Man könnte es „patchwork“ nennen, überall ein Stück(chen) bis ein Ganzes draus wird. Oder – etwas schicker – „Portfolio Manager“ in eigener Sache.

Die FAZ beschreibt dabei den besonderen Aspekt des Crowdworking in Deutschland noch als „Zuverdienstmöglichkeit“. Es sei ein „Randphänomen“, das aber an Bedeutung gewinnen werde.

Technische Möglichkeiten und (Abwicklungs-) Plattformen erleichtern dem Einzelnen die Zugänge zu den diversen Formen des Arbeitsmarktes und ermöglichen den Unternehmen Arbeitskräfte auf Abruf.

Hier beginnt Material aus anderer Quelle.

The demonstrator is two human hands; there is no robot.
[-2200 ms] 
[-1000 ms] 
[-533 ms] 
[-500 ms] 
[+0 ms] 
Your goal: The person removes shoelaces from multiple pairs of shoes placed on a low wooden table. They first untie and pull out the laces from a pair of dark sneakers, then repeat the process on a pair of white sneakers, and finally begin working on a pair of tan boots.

Im Ergebnis werden in Organisationen die Grenzen zwischen Angestellten und Freelancern zunehmend verschwinden, die Kooperation mit Externen an Bedeutung gewinnen, die Unternehmen sich öffnen. „liquid workforce“ nennt das Accenture.

Personaler müssen ihre Rolle neu definieren, wenn sie an der Häppchenwirtschaft teilhaben wollen

so der Artikel weiter. Die Integration von freelancern in die Unternehmensprozesse ist beispielsweise einer dieser Herausforderungen. Broker und Community Manager sind hier Stichworte der neuen Rollenbeschreibung.